Sono la parte del profilo lipidico più legata alla dieta, e non al metabolismo come LDL. Elevati valori sono spesso associati a elevati valori di colesterolo-LDL e a bassi livelli di colesterolo-HDL e ad altre malattie quali il diabete e l'obesità. Trigliceridi alti sono spia di pessima alimentazione (dieta spazzatura: ricca in carbo grassi, alcol), ma sono molto sensibili alle modificazioni della dieta, per cui è possibile ridurre il loro livello e mantenerlo + basso, meglio <150. la Formula di Friedwald si usa se nelle analisi non sia riportato LDL: Colesterolo LDL= colesterolo totale- Colesterolo HDL- 1% Trigliceridi Paziente deve avere colesterolo LDL in rapporto al suo fattore di rischio (92 di LDL in chi non ha FDR va bene, se ha già avuto evento cardiovascolare no).
Il fumo è responsabile del 50% di tutte le morti evitabili in fumatori e la metà di queste è dovuta a MCV (vasospasmo coronarico che può durare minuti e portare all'infarto). Spesso i fumatori muoiono prima di BPCO che di cuore, patologia ancora peggiore dell'infarto con morte più brutta e meno curabile. Il fumo determina lo sviluppo e la progressione dell'aterotrombosi. Radicali liberi legati ai gas, anche fumo passivo aumenta il rischio di cancro e di infarto. il fumo innalza la frequenza cardiaca perché stimola simpatico, specie se ci abbini il caffè. Il caffè non fa male di per sé, ha teobromina, xantine che sono vasodilatatori e quindi un consumo moderato di caffè sembra che sia meglio averlo che non (dai 2 ai 4 caffè nelle prime ore della giornata, pù può essere associato a insonnia e aumento della pressione nelle fasi in cui dovrebbe scendere).
L'ipertensione è un fattore di rischio per lo sviluppo di:
È importante conoscere i valori pressori: PA ottimale è <120/80 mmHg, PA normale fino a 130/85 mmHg, si parla di ipertensione da >140. La pressione arteriosa è un fenomeno fisiologico estremamente composito: ci sono molti fattori che possono interferire e determinare la pressione.

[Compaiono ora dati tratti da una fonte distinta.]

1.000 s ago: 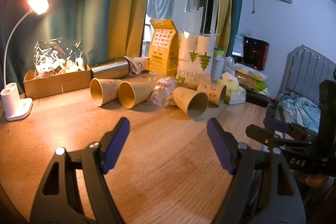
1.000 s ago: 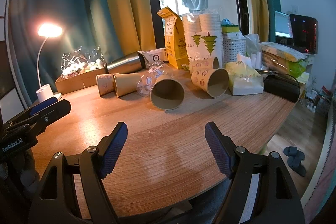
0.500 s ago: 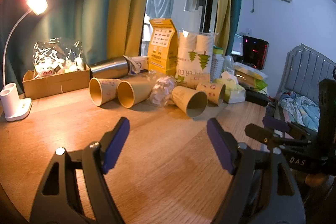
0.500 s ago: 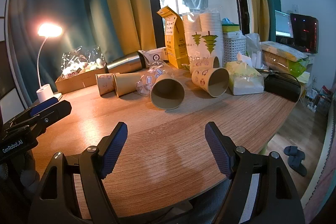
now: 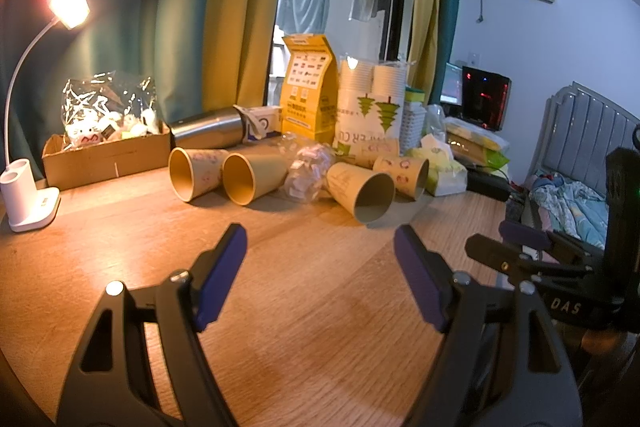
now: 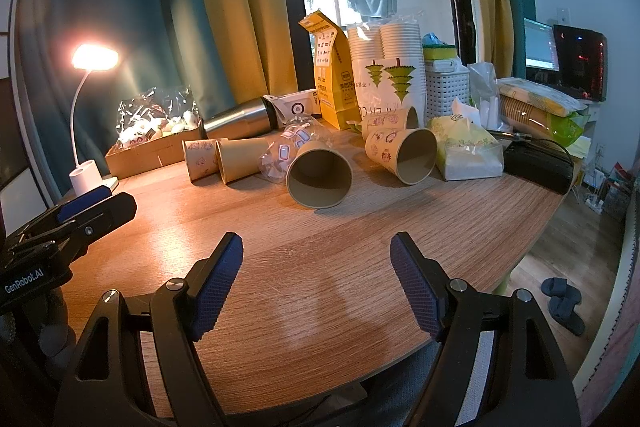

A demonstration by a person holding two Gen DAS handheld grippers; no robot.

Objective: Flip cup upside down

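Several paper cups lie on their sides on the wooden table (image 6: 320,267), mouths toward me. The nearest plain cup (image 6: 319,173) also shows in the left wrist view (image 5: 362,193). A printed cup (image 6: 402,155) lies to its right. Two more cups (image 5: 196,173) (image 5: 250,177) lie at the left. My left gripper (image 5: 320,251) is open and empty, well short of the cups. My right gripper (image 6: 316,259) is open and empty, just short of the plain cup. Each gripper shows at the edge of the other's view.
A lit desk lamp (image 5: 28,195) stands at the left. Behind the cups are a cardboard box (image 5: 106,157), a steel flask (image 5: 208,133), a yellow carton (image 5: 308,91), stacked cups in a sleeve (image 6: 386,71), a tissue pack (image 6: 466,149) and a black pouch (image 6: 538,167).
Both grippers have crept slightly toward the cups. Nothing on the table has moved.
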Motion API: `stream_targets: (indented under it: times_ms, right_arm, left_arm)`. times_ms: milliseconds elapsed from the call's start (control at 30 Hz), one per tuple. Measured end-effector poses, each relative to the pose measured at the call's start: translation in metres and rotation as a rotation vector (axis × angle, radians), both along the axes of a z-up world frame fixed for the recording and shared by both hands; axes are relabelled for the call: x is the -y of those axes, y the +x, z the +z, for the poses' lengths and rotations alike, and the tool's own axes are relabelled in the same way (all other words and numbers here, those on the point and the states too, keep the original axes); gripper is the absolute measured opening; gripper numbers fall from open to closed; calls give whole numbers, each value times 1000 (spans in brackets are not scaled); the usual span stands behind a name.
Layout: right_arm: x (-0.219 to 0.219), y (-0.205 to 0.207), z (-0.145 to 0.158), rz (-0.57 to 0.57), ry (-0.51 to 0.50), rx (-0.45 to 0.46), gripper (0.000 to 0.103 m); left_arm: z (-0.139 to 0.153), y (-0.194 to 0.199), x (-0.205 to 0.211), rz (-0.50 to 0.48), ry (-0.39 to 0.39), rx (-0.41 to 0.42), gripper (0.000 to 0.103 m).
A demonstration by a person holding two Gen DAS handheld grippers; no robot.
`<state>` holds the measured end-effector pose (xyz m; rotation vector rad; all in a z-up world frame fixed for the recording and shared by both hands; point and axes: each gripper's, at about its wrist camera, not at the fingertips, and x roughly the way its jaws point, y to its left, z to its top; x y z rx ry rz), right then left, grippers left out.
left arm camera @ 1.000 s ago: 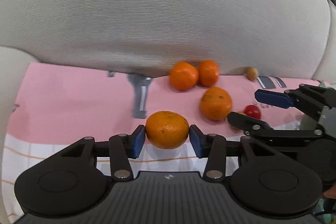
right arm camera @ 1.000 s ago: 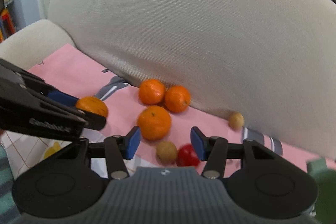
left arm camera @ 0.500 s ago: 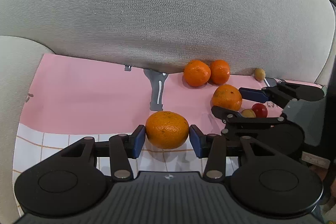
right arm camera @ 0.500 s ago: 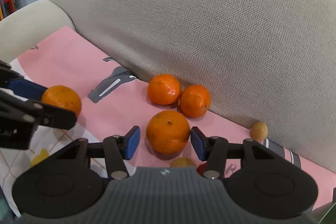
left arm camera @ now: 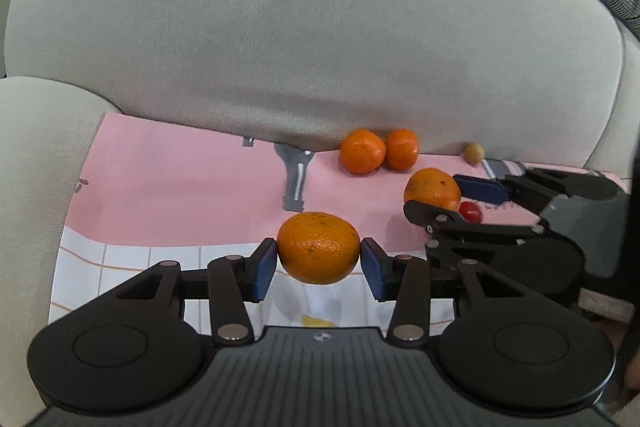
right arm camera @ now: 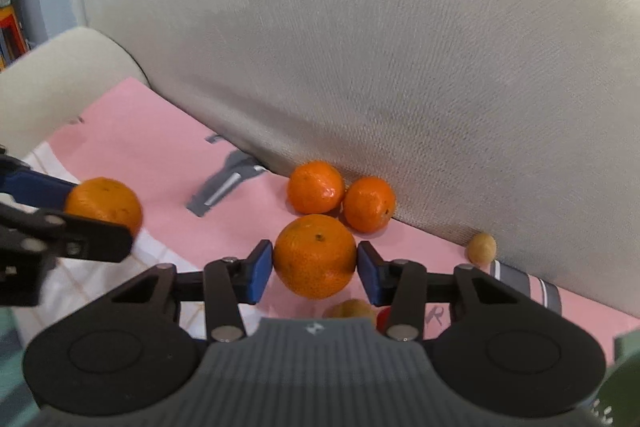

L'ipertensione può compromettere ogni organo e apparato del corpo, poiché i vasi sanguigni irrorano tutti i tessuti. Uno degli organi più colpiti è il cuore. L'aumento prolungato della pressione arteriosa può provocare l'ipertrofia del ventricolo sinistro, un ispessimento delle pareti cardiache che non si sviluppa nell'arco di poche settimane, ma richiede mesi o anni di pressione elevata non controllata. Per diagnosticare questa condizione, si può utilizzare l'elettrocardiogramma, ma l'esame più preciso è l'ecocardiogramma, che permette di misurare direttamente lo spessore delle pareti cardiache. Un'altra complicanza a livello cardiaco è la dilatazione dell'atrio sinistro, che può favorire la comparsa della fibrillazione atriale, un'aritmia frequente nei pazienti ipertesi. Inoltre, la pressione alta può favorire la formazione di placche aterosclerotiche a livello delle coronarie, aumentando il rischio di infarto. Anche il rene è un organo strettamente legato all'ipertensione: può esserne sia la causa che la vittima. Se la pressione elevata danneggia i vasi renali, si può sviluppare glomerulosclerosi, una condizione che compromette la funzione filtrante del rene e può, a sua volta, peggiorare ulteriormente il controllo della pressione.Il cervello è un altro organo particolarmente vulnerabile: l'ipertensione può danneggiare sia i grandi vasi sia il microcircolo cerebrale, aumentando il rischio di microemorragie e contribuendo al decadimento cognitivo su base vascolare. Infine, anche l'occhio può risentire degli effetti della pressione alta. La retinopatia ipertensiva, simile a quella diabetica, rappresenta un importante segno di danno vascolare. L'analisi del fundus oculi permette di osservare direttamente il stato dei vasi retinici ed è un metodo semplice e accessibile per valutare se un paziente soffre di ipertensione da lungo tempo.